With no regulatory body actively vetting mental health apps, users are left to navigate an explosion of options that range from expert-recommended to potentially harmful. Many claims may or may not accurately reflect what these products offer, “It’s the wild west.”
Mental health apps have been around as long as the devices offer them, but starting in 2016, the digital tools exploded both in number and popularity. According to the American Psychological Association, there are approximately 10,000 to 20,000 mental health apps available. And the COVID-19 pandemic has likely given the market an added boost, Torous adds. Over the past year, Americans have only become more receptive to using technology to care for their health.
Some of the studies analyzed and even suggested that mHealth apps and services might be more effective than in-person therapy, though these findings should be taken with a grain of salt.
A body of work published since 2017 suggests that these apps work best when combined with in-person therapy. The number of mental health apps vetted by scientists pales compared to the plethora out there. And it’s nearly impossible to distinguish what’s legit from what’s not.
Here’s a great example. In a review of 52 apps for anxiety, an international team of psychologists found that sixty-seven percent had been developed without any guidance from a healthcare professional. In another study of apps for anxiety, scientists found that out of the 25 highest-rated apps for fear, exactly zero contained any content consistent with evidence-based treatments.

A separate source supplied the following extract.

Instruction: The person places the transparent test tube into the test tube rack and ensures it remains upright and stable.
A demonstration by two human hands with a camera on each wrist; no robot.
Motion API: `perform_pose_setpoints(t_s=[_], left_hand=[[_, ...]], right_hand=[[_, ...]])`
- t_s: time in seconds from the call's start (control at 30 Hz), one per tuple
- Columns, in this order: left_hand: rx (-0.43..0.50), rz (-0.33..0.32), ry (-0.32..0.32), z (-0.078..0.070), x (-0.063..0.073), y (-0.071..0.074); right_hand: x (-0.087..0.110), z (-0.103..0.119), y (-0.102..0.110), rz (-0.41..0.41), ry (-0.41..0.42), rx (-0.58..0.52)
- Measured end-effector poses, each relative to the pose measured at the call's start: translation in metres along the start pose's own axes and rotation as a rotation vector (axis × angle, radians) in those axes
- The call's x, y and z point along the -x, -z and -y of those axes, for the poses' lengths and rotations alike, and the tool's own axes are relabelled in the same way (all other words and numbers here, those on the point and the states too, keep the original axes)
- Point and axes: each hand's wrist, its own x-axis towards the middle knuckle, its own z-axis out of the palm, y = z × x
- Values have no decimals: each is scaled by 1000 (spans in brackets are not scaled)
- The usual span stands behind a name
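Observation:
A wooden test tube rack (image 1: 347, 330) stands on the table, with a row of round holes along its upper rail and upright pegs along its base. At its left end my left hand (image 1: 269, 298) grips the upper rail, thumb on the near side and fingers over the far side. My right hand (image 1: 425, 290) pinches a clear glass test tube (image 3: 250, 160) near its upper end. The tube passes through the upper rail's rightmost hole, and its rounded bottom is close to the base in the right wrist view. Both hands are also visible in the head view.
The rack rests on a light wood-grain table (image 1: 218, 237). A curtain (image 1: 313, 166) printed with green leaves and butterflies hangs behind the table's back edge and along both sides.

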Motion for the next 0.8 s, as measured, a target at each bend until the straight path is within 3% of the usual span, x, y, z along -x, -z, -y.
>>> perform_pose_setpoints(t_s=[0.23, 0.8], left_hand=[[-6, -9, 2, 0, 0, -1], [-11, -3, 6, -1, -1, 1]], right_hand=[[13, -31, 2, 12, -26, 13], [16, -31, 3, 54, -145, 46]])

Some of the advice offered by these apps and services can be downright harmful. A 2015 review published in the Journal of Medical Internet Research, which analyzed the quality of mHealth apps, found that one app (the study didn’t call any apps by name) for bipolar disorder advised users experiencing a manic episode to “take a shot of hard liquor” to help them fall asleep. Another app cautioned that “sometimes bipolar disorder can transfer to another relative if they spend too much time with you and listen to your depressive life.”
Research looking at randomized controlled trials of mobile app mental health interventions with almost 50,000 patients did not find “convincing evidence” that any mobile app intervention greatly improved outcomes related to people’s anxiety, depression, smoking or drinking, thoughts of suicide, or feelings of well-being. While this sounds unfortunate, this may be related to the study methods in which researchers grouped interventions that may be completely different. A small trial with a positive effect could thus appear unhelpful if its products are combined with less helpful interventions.
Many mHealth apps also collect sensitive mental-health data to sell for ad revenue. The most significant potential risk of this is the unknown. What’s going to happen to your data in the future? In 2020, hackers attacked mental health clinic Vastaamo, which had backed up all of its client data digitally, and demanded ransom from an estimated 30,000 current and former patients, threatening to leak their notes from therapy.
Does this mean we should give up? No. It means that mental help apps and services must be tightly regulated and reviewed. In-person is always better but may be embarrassing to some but can an online therapist treat patients?